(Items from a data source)

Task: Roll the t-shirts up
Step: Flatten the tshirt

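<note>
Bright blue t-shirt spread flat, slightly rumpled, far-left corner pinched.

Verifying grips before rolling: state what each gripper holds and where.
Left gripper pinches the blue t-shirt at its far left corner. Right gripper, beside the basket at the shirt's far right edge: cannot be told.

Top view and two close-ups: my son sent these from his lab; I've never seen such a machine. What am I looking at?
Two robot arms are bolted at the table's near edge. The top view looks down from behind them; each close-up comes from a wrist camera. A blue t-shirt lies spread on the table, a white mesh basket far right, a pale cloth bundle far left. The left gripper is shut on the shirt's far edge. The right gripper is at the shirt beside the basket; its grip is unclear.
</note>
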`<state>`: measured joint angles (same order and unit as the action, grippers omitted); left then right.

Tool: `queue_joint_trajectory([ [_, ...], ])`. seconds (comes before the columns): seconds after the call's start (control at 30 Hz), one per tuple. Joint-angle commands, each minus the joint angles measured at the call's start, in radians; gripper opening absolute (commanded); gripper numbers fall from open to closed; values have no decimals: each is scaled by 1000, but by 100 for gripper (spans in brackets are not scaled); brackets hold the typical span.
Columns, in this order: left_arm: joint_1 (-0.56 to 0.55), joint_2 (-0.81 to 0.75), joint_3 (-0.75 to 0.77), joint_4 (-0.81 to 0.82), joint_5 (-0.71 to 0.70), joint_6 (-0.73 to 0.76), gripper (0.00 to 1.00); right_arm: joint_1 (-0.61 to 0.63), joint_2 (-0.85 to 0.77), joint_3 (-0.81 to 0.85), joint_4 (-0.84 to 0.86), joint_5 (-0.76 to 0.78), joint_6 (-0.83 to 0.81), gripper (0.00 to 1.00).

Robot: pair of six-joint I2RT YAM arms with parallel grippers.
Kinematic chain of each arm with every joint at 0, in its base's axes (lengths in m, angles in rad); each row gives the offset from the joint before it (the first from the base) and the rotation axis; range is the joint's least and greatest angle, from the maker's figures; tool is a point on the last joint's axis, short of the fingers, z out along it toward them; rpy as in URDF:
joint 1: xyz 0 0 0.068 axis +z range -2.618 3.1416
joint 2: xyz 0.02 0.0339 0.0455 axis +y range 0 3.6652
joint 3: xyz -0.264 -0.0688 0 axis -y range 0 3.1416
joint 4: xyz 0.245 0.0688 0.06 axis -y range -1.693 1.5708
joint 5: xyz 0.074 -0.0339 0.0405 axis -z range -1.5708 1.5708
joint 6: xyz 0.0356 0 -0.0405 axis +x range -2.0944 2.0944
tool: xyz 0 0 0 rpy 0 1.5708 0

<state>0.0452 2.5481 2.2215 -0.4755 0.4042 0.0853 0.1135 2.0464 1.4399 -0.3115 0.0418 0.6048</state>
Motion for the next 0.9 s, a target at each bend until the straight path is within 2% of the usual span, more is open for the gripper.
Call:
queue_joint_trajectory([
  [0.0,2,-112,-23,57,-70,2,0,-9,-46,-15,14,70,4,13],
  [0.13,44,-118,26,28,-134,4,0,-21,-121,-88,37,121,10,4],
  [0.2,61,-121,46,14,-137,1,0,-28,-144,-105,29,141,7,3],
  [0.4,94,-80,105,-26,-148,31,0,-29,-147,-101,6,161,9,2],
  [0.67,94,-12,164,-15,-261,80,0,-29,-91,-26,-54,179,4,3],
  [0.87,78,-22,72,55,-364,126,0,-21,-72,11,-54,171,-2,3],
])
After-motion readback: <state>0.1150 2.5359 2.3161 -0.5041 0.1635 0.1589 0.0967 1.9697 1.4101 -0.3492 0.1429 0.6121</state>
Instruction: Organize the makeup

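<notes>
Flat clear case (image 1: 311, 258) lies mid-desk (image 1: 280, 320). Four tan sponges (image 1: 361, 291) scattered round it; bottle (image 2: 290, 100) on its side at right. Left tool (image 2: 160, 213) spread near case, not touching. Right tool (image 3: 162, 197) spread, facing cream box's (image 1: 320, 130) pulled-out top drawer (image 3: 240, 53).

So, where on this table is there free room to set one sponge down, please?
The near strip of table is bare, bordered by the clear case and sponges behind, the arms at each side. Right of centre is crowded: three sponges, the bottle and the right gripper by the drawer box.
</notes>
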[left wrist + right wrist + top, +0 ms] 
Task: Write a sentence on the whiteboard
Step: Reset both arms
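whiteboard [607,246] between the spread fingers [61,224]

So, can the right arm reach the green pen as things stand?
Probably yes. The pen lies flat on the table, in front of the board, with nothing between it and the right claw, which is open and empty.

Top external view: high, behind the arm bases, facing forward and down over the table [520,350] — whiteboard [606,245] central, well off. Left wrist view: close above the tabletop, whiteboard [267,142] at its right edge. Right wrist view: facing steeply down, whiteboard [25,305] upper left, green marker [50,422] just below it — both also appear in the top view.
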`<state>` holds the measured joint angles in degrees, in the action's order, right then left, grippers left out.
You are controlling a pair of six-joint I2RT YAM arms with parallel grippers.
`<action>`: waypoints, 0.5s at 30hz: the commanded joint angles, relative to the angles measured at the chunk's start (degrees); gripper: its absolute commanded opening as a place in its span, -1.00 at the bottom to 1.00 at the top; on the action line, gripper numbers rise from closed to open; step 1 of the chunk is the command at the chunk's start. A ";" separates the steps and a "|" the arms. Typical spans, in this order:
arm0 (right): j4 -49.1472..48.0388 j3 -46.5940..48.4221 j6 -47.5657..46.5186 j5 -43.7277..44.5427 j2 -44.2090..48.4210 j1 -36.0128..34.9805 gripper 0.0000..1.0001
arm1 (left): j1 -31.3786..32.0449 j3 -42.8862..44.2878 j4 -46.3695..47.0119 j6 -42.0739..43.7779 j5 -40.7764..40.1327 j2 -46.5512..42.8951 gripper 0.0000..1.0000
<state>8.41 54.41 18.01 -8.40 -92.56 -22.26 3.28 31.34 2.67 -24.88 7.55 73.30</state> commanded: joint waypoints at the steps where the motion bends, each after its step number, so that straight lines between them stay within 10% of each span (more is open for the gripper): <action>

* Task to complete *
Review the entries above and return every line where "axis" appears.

* Task answer *
Kinematic chain of each arm with every joint at 0, in its base's axes (lengths in m, angles in rad); each row gives the offset from the joint before it (the first from the base) and the rotation axis; range is the joint's least and greatest angle, from the maker's figures; tool is a point on the last joint's axis, short of the fingers, z out along it toward them; rpy as in URDF:
joint 1: xyz 0 0 0.068 axis +z range -2.618 3.1416
joint 2: xyz 0.02 0.0339 0.0455 axis +y range 0 3.6652
joint 3: xyz -0.264 -0.0688 0 axis -y range 0 3.1416
joint 4: xyz 0.245 0.0688 0.06 axis -y range -1.693 1.5708
joint 5: xyz 0.074 -0.0339 0.0405 axis -z range -1.5708 1.5708
joint 6: xyz 0.0356 0 -0.0405 axis +x range -2.0944 2.0944

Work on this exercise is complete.